→ PROBLEM DESCRIPTION:
Output range, inclusive: from the line containing "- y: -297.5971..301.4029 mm" to the line containing "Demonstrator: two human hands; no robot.". Restate those lines from the data below word for word and only those.

---------- AVAILABLE DATA

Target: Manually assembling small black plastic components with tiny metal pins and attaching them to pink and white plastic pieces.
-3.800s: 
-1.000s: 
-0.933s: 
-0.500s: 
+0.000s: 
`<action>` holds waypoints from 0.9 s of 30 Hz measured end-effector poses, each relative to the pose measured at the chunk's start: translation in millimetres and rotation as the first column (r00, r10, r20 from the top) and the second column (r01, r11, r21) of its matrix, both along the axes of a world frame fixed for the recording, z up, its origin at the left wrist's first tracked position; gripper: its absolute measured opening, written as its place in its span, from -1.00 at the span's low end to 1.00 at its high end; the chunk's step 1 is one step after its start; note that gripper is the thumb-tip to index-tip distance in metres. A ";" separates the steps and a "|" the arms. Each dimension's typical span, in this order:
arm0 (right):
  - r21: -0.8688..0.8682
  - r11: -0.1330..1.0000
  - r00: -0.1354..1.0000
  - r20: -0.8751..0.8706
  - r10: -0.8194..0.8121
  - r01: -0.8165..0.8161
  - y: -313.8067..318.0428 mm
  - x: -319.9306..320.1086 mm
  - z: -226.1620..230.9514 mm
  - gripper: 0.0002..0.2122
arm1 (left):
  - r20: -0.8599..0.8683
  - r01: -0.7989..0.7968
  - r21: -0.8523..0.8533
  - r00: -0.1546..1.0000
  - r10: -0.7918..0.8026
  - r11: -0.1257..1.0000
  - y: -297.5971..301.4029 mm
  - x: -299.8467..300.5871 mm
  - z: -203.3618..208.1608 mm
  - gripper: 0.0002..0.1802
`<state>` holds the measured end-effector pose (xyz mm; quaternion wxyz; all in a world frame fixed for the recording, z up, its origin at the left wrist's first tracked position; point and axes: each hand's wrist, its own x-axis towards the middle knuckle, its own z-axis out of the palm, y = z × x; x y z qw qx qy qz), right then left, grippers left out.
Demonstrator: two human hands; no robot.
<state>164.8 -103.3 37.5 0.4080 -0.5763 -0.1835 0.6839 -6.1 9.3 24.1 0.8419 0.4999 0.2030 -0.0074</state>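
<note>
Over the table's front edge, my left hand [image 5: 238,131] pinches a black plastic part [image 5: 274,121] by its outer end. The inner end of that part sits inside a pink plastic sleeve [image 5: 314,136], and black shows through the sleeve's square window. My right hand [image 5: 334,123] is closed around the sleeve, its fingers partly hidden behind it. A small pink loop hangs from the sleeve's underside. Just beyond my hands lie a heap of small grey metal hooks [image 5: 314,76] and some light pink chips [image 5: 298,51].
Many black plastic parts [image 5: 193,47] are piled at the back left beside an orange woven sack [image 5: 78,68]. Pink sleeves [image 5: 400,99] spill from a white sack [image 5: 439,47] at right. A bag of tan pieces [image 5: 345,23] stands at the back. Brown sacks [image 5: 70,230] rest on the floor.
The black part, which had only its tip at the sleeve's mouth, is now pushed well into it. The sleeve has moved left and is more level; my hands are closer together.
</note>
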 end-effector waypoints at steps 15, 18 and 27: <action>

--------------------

→ OUTPUT FOR THIS EXERCISE:
  - y: -297.5971..301.4029 mm
  - x: -299.8467..300.5871 mm
  - z: -203.3618..208.1608 mm
  - gripper: 0.0002..0.1802
`<state>` holds the measured end-effector pose (xyz mm; quaternion wxyz; all in a world frame fixed for the recording, z up, its origin at the left wrist's first tracked position; point and axes: each hand's wrist, its own x-axis towards the middle knuckle, its own z-axis out of the palm, y = z × x; x y z qw qx qy qz), right then left, grippers left out.
Demonstrator: two human hands; no robot.

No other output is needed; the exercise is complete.